Woodblock Plates and Movable Types
East Asian woodblock plates and movable types at the Speical Collections at the Claremont Colleges
Introduction to the Art of Chinese Traditional Woodblock Printing (Excerpts from Hong Kong Heritage Museum website)
Throughout its long history in China, woodblock printing has occupied an important
position – as a handicraft manufacture, but also as a folk art that requires precision in
tracing, carving and alignment in printing. Woodblock printing has made tremendous
contributions to the spread of knowledge, insight and artistic inspiration.
The earliest woodblock printed illustration extant today was made in the year 868, at
the time of the Tang Dynasty (618 – 907). Discovered by a scholar named Aurel Stein
in 1907 in Dunhuang, it is the title page of the Diamond Sutra.
Most of the woodblock prints of the Tang Dynasty depicted religious themes.

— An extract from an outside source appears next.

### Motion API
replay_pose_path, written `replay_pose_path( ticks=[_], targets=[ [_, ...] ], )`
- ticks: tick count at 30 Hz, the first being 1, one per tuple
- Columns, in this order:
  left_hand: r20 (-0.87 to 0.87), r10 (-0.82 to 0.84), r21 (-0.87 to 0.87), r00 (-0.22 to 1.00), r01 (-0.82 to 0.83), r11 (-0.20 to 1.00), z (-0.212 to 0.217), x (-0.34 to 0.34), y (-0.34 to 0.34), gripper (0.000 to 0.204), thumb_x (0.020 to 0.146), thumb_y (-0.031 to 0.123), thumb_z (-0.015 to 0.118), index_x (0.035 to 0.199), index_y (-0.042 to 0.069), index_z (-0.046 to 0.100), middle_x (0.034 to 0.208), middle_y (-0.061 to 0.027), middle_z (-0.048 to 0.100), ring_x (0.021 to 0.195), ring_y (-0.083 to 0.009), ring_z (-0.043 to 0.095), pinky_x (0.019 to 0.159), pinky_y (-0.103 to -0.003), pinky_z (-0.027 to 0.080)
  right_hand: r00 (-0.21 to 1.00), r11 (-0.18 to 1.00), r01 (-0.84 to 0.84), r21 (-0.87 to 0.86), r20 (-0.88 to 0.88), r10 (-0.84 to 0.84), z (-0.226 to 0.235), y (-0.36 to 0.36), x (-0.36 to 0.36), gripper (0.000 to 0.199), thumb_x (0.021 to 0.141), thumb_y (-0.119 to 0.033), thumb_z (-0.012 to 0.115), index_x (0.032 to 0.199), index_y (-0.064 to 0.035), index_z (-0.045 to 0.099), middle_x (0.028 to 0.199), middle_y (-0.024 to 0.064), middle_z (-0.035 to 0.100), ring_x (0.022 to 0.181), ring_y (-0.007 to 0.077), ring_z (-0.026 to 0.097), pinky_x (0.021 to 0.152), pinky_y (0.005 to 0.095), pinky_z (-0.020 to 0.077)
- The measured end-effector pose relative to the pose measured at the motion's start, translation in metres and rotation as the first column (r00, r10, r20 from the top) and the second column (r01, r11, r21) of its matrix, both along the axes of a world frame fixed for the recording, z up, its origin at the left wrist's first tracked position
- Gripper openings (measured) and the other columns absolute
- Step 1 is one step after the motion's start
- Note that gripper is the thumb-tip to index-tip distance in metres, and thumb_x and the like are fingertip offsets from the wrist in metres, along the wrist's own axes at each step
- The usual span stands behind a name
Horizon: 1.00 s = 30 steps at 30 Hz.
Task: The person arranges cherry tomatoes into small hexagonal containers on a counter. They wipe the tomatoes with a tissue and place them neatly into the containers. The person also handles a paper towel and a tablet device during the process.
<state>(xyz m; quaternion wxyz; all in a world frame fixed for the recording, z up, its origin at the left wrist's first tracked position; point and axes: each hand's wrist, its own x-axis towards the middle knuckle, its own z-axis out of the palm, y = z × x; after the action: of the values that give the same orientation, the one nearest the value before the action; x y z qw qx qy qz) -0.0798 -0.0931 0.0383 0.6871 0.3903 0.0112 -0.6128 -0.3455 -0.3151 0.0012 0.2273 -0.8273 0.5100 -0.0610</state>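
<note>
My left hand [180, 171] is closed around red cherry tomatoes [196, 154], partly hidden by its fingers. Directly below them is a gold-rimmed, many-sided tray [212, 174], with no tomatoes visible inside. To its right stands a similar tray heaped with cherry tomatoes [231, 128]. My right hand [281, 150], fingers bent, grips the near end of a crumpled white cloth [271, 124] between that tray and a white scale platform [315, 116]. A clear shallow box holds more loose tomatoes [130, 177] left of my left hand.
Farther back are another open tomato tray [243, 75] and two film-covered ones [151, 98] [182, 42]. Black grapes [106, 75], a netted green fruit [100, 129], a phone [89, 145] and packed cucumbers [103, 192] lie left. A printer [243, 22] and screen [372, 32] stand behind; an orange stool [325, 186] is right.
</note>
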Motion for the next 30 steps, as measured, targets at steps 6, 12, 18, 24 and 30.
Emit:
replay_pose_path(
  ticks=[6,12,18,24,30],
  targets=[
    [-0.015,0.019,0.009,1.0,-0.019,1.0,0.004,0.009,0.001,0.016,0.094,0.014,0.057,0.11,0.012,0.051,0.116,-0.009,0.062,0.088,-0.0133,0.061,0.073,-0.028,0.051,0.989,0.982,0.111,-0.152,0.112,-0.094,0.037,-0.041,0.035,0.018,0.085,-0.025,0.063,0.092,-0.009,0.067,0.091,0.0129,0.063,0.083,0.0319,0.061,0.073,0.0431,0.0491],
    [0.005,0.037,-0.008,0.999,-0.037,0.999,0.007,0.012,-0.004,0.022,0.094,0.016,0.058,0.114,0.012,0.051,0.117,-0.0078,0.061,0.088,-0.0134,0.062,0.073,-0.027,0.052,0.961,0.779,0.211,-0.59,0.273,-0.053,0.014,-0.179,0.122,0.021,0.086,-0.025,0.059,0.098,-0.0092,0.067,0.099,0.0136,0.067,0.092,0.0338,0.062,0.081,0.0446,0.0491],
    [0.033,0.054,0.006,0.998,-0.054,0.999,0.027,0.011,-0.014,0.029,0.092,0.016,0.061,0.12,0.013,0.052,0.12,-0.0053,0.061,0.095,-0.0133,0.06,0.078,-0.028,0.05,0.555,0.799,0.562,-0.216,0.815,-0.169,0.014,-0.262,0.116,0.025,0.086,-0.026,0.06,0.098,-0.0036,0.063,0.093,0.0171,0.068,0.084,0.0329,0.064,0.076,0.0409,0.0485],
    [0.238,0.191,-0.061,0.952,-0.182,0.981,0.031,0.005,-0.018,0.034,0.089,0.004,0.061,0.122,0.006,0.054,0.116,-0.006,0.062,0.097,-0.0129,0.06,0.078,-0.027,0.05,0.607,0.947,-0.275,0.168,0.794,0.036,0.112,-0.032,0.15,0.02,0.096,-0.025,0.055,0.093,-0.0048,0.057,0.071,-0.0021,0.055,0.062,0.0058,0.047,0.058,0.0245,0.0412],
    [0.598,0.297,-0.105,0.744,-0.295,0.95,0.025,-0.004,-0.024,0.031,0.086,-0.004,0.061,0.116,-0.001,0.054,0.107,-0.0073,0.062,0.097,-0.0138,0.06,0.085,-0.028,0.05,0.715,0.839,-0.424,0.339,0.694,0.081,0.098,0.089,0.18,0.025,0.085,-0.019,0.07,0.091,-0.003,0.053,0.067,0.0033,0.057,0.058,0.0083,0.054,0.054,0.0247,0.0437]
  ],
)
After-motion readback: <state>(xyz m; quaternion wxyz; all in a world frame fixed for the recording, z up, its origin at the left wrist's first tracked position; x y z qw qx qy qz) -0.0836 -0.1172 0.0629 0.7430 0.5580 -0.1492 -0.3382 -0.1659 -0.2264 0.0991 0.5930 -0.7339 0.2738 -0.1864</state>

In the
Song Dynasty (960 – 1279), woodblock printing was extended to producing books on
the classics, literature as well as illustrations. In terms of technique, process changed
from one-colour to two-colour printing, with vermilion ink used side by side with
In the Ming Dynasty (1368-1644), block-printing techniques became so advanced that
full-colour effects could be achieved through the use of separate blocks for different
colours. With further developments in printing and engraving during the Ming and
Qing Dynasties, a large variety of woodblock prints appeared. The subject matter of
these prints included operatic stories, as well as descriptions of people and places.
The product of this time included Chinese New Year prints and paper offerings.
Lithography was introduced to China from the West in late 19th century. The
mechanical process made volume production possible, and the printing effects were
very appealing and of high quality. Lithographic printing became popular and became
the industry standard for publishing books, magazines, newspapers and publicity
materials. During the early 20th century, the civil wars destroyed many of the
traditional workshops that led to a decline in woodblock production.